#### Your task:
Print the lines from the one containing "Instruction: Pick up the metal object" through the end of the material below, both included, exactly as they appear and without pictures.

= = = =

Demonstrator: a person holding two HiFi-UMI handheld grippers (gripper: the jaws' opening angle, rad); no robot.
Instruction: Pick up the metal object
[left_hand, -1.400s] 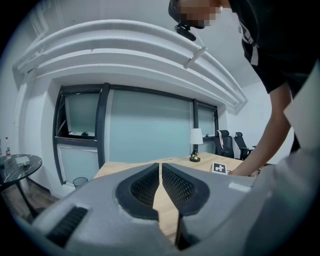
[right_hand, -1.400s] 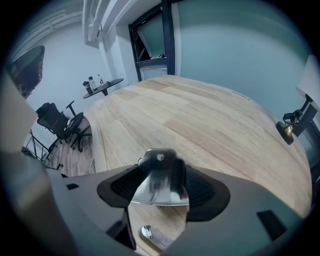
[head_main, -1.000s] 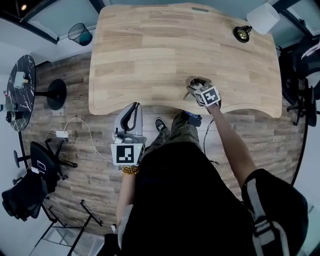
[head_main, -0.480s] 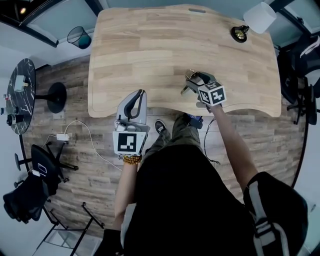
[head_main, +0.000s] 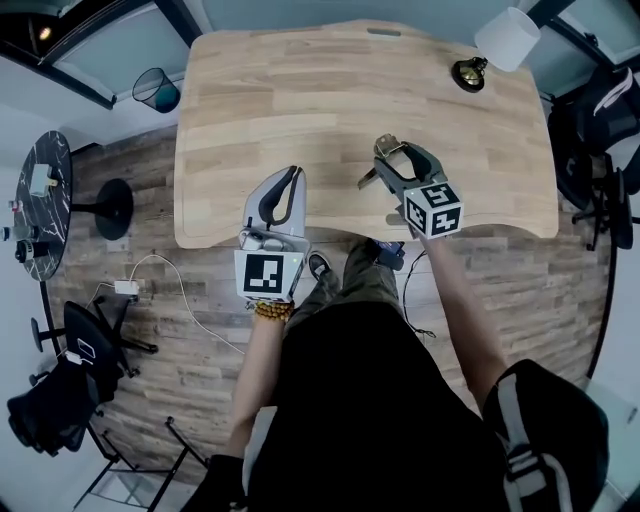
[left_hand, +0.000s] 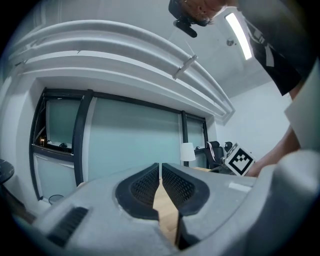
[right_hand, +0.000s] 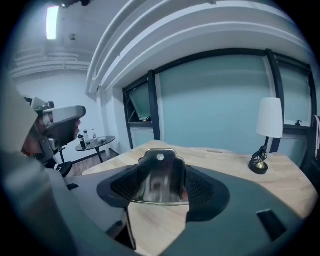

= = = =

#### Written response:
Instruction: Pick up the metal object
[left_hand, -1.400s] 
[right_hand, -1.400s] 
[head_main, -1.000s] 
[head_main, -0.480s] 
[head_main, +0.000s] 
[left_hand, +0.000s] 
[right_hand, +0.000s] 

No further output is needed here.